WORK INSTRUCTIONS
In your reply, reproduce the lines from the first one below to the line containing "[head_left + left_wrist", inclusive, exactly as they stand.
____
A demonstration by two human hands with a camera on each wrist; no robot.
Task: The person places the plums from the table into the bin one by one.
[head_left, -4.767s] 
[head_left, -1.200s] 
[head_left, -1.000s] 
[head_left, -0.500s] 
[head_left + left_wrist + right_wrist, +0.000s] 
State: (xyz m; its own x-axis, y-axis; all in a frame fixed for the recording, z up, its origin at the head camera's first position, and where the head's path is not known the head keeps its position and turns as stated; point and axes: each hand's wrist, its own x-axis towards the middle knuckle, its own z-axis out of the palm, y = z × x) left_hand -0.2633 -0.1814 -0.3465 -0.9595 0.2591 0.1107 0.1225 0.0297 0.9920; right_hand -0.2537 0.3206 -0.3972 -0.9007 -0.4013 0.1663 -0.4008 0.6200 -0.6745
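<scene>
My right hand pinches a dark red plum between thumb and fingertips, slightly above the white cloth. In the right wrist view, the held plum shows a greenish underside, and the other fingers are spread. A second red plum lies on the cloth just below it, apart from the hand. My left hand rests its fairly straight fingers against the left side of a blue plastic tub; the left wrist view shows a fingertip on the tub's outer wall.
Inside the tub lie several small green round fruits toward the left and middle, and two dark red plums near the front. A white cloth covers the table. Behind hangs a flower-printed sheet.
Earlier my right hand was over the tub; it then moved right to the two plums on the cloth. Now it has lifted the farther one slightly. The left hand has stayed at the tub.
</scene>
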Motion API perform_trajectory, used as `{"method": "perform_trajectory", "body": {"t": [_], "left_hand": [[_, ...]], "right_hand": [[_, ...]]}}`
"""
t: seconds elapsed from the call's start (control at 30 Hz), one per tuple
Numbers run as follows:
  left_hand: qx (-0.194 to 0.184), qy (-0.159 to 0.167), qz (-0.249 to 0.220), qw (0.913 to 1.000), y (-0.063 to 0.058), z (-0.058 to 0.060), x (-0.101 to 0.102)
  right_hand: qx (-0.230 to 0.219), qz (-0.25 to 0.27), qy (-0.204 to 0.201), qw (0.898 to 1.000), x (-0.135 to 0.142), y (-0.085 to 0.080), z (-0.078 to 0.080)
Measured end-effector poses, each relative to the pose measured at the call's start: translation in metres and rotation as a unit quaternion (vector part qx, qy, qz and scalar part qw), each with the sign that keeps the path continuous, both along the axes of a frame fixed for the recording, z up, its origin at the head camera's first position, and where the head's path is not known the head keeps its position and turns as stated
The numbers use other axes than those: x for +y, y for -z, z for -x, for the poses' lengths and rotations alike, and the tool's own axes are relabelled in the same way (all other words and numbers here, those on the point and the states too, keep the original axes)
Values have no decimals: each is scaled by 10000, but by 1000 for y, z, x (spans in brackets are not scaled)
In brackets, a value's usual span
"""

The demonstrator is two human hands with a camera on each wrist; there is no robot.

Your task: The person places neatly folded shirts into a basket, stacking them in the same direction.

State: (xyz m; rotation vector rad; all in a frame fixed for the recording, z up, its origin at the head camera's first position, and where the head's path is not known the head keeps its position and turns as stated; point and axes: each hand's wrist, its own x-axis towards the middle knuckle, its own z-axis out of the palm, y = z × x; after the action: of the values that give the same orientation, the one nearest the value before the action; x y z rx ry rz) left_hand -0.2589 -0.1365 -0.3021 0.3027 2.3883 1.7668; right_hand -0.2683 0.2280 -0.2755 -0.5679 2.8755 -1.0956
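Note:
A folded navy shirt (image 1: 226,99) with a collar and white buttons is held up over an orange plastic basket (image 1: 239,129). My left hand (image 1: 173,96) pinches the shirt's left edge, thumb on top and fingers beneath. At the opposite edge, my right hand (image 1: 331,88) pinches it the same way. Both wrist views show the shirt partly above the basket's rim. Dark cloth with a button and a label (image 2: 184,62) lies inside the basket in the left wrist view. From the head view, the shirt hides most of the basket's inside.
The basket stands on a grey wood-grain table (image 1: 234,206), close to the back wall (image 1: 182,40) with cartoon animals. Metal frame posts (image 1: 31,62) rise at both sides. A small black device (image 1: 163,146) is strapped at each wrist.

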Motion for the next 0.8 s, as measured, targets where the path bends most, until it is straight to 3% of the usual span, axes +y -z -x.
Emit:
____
TASK OUTPUT
A demonstration by two human hands with a camera on each wrist; no robot.
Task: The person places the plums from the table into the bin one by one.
[head_left, -4.767s] 
[head_left, -1.200s] 
[head_left, -1.000s] 
[head_left, -0.500s] 
[head_left + left_wrist + right_wrist, +0.000s] 

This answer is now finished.